中絶可能な週数とは

中絶可能な週数とは、妊娠してから21週目6日以内です。
22週を越えると、理由を問わず、法的に中絶が認められません。

また、理想的な週数は、妊娠初期である11週目以内であり、
特に、月経が遅れて大抵の妊娠が発覚する4?5週目を過ぎた
妊娠6?9週目が、母体が比較的安全な、中絶に適した週数になります。


この週数とは、最後の月経開始日から、起算した日数です。
(最終月経から7日経過=妊娠0週目7日、10日経過=1週目2日目)

ですが実際の医療現場では、この週数は、
月経に以上が見られた日や排卵日の情報源が患者の自己申告のみでは
数日単位の誤差が生じたり、裏付けが取れないという性質があります。


そのため、中絶を取り扱う病院やクリニックでは、
超音波測定で測った胎児・胎芽のサイズや基礎体温結果などから
妊娠週数を総合的に判断して決定することが多いです。

前提として、早い時期であればあるほど
妊娠初期の週数と扱われ、母体の体への負担も少なくなるので、
中絶手術の決断は、妊娠発覚後は早期に行うことをお勧めします。


妊娠からの週数による中絶手術の違いと傾向

■妊娠1?5週目
=この時期は、妊娠自体がまだ発覚できていない事が多く、
それ以外にも、手術時に子宮口が開き辛い、
胎児が小さすぎる等の理由から、手術が見送られる事があります。


■妊娠6?12週目
=妊娠初期であるこの時期は、
約15?20分の簡単な日帰りの手術で済むことが多く、
母体への負担や金銭的費用も大きくありません。

ですが、週数が進むにつれて、麻酔時間が長引いたり
手術後数週間の間、出血が続くなどの傾向があります。
比較的体への負担が少なくて済むのは9週目以内です。


■妊娠13?21週目
=妊娠中期であるこの時期は、胎児を直接取り出すのが難しい事から
人為的に陣痛を引き起こし、子宮を収縮させるなど、
母体への体の負担が大きいです。
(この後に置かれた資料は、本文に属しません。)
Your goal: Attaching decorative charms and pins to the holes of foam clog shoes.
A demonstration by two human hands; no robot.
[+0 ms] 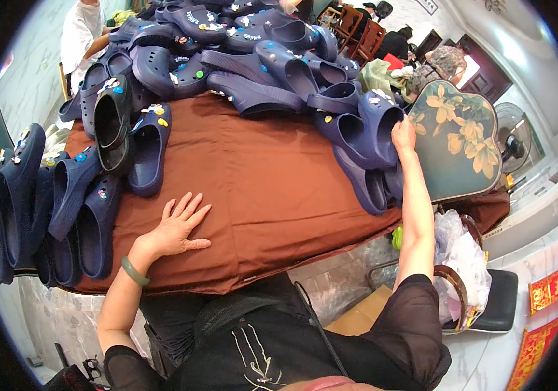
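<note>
My left hand [178, 229] lies flat on the brown cloth [227, 163] of the table, fingers spread, with a green bangle [135, 271] on its wrist. My right arm reaches out to the right, and the right hand [404, 135] is closed on the edge of a navy clog [379, 137]. That clog rests on a small stack of others, among them a lower navy clog [365, 189]. Left of my left hand stand several navy clogs [100, 221] with coloured charms. One black clog [113, 124] leans beside a navy clog [149, 153].
A large heap of navy clogs [250, 91] covers the table's far side. At right are a chair back with painted flowers [451, 140], a fan [513, 140], and a stool [497, 303] beside plastic bags [464, 260]. Other people sit beyond; one in white [82, 39] is far left.
</note>
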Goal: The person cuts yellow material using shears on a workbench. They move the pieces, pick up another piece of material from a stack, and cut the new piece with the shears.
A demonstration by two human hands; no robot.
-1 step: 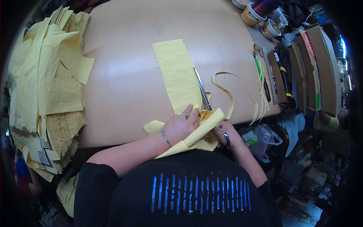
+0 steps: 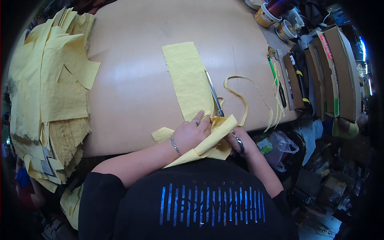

手術費用も初期の数倍になります。

その為、妊娠初期と比較して大掛かりな手術になり、
手術後は、数日間の入院が必要になる事が多いです。


また、胎児死亡時は患者様自身や病院側が
遺体を勝手に運んだり埋葬することは許可されていません。
役所への死産届の提出、火葬などの手続きが必要になります。
手術費以外にも、この埋葬費などがかかってきます。

このように、様々な手続きを踏むことや手術のリスクが
大きい事から、妊娠中期の中絶手術は受けない病院もあります。
手術を検討される前に、医師や病院に必ず確認して下さい。


なお、中絶禁止の基準が妊娠22週目という基準は、
この週数を越えると、胎児が現在の医療技術で
生存出来る可能性がある事が背景にあります。